4 years after George Floyd’s death, has corporate America kept promises to Black America?

As millions poured into city streets to protest racial injustice in May 2020, corporations vowed to do their part, offering billions in financial commitments and drawing up ambitious goals to make their workforces look more like America

Four years after George Floyd died under a white officer’s knee, what was supposed to be a watershed moment in the workplace has been waylaid by conservative activists waging aggressive campaigns against diversity, equity and inclusion in statehouses and courthouses across the country, diversity, equity and inclusion advocates say.

Fueled by last year’s Supreme Court ruling that ended affirmative action in college admissions, Diversity, equity and inclusion critics claim women and people of color are being handed jobs and promotions at the expense of more qualified and deserving candidates. They also argue that any program that excludes white people is just as illegal as a program that excludes Black people. Those allegations have opened the legal floodgates to discrimination claims by white people.

“DEI is just a polite way of rewarding certain groups and punishing other groups on the basis of their ancestry,” conservative activist Christopher Rufo – who spearheaded Claudine Gay’s ouster as Harvard’s president – recently told the Daily Signal. “I think we’re steadily making progress on that. The fight is still in its beginning stages, but we’re in a better position now than we were a year ago.”

The “anti-woke” backlash has unnerved business leaders who find themselves navigating shifting terrain.

Publicly, most say they remain as dedicated to diversity as ever. But privately, they are rethinking the promises they made, scrutinizing investments in diversity, equity and inclusion that have not paid off and backing away from initiatives like hiring targets that conservatives claim are illegal quotas, says Johnny C. Taylor Jr., CEO of the Society for Human Resource Management.

The volatile political climate “is going to discourage some of the more aggressive actions that people took post-George Floyd,” Taylor said. “At the time, there were a lot of aggressive statements and actions taken that now people are rightly saying they are not sure about.”

Diversity, equity and inclusion programs under scrutiny as backlash grows

In his annual letter to shareholders last month, JPMorgan Chase CEO Jamie Dimon said his company was being more cautious and adapting “as the laws evolve.”

“We will scour our programs, our words and our actions to make sure they comply,” he wrote. 

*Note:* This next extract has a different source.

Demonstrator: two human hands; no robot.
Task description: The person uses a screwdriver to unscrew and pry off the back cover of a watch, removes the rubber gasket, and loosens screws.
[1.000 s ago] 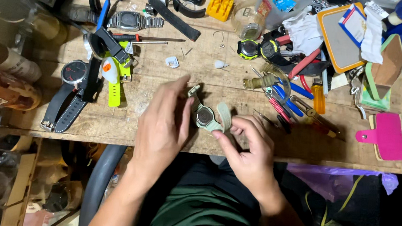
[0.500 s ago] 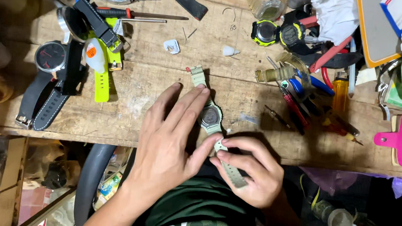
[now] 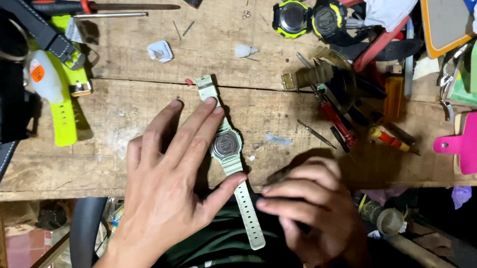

JPMorgan Chase is not alone.

Diversity policies and programs rushed into existence amid the nation’s racial reckoning in 2020 and 2021 are increasingly under the microscope. Fellowships and internships that once were open only to historically underrepresented groups are now increasingly open to everyone.

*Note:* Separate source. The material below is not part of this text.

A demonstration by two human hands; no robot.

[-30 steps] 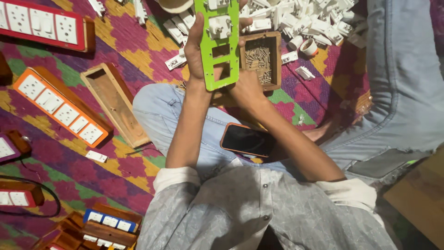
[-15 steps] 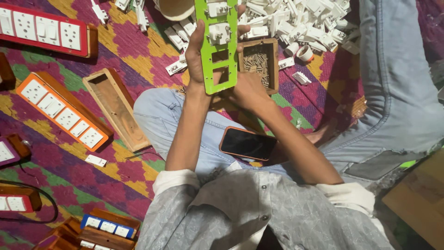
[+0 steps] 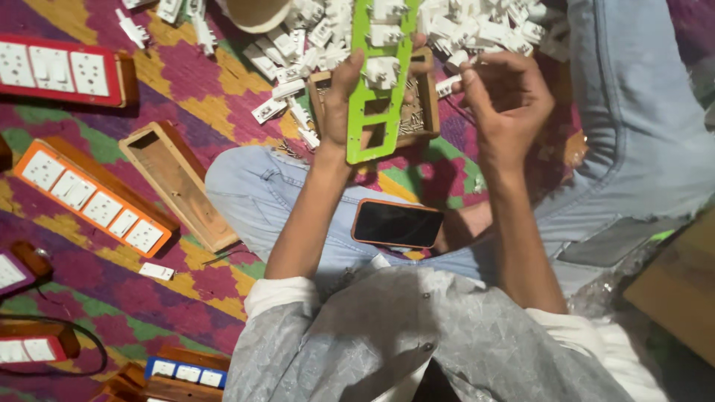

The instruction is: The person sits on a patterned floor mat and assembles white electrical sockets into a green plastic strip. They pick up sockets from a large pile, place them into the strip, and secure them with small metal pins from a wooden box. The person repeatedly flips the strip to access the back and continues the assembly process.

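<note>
Top centre of the frame, my left hand [image 3: 342, 112] grips the green switch plate [image 3: 378, 82] upright over the wooden tray [image 3: 426, 97]. My right hand [image 3: 506, 104], upper right, pinches a small white part [image 3: 451, 84] between fingertips.

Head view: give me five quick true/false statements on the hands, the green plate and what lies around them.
1. The left hand holds the green plate. True.
2. The right hand grips the green plate too. False: it is off the plate, fingers pinched beside the pile of white parts.
3. A phone with a dark screen lies on the person's lap. True.
4. The open wooden box on the rug is full of white switches. False: it looks empty.
5. The orange-framed board lies on the patterned rug. True.
</note>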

Many of these changes have come in the face of mounting legal challenges to diversity programs and policies.

Internet giant Amazon.com has fended off two lawsuits against grant programs for minorities. Pfizer and Starbucks have prevailed in similar legal challenges. On Tuesday a federal judge in Ohio dismissed a lawsuit alleging financial tech firm Hello Alice engaged in racial discrimination when it launched a grant program supporting Black business owners.

But corporations want to avoid the firing line if they can. A growing number have dropped mentions of diversity goals in shareholder reports. Some even list diversity, equity and inclusion as a “risk factor.”

Black workers made small gains since Floyd’s murder

The retreat has sparked fears that the anti-diversity, equity and inclusion campaign could set back the small gains in the workforce and corporate leadership made over the last four years. 

Historic advantages have helped white people – men especially –  dominate the business world, creating yawning gaps in status, pay and wealth. A USA TODAY investigation of the nation’s largest companies found that the top ranks are predominantly white and male, while women and people of color are concentrated at the lowest levels with less pay, fewer perks and little opportunity for advancement.

Today, Black directors hold 12% of board seats at S&P 500 companies, up from 9.5% at the end of 2020, but that growth has recently leveled off, according to data from data research firm DiversIQ. White men and women hold 75% of board seats.

The number of Black executives running S&P 500 companies has doubled since 2016, but Black CEOs still account for 8 out of 505 of those leadership positions while white men – 399 of them – dominate the top job and white women hold 39.

Porter Braswell, who has spent the last decade helping corporate America hire diverse talent, says targeted efforts to level the corporate playing field are still necessary and most employers know it. Those abandoning the work now were never serious about it in the first place, he said.

“What we are seeing now is that people who were never about this work continue not to be about it,” said Braswell, who now runs 2045, a membership network to accelerate the careers of people of color and aid in their retention. “The only thing that is changing is the branding of DEI but the end goal and the work remain the same. We are building better products and better workplaces. You can’t cancel that.”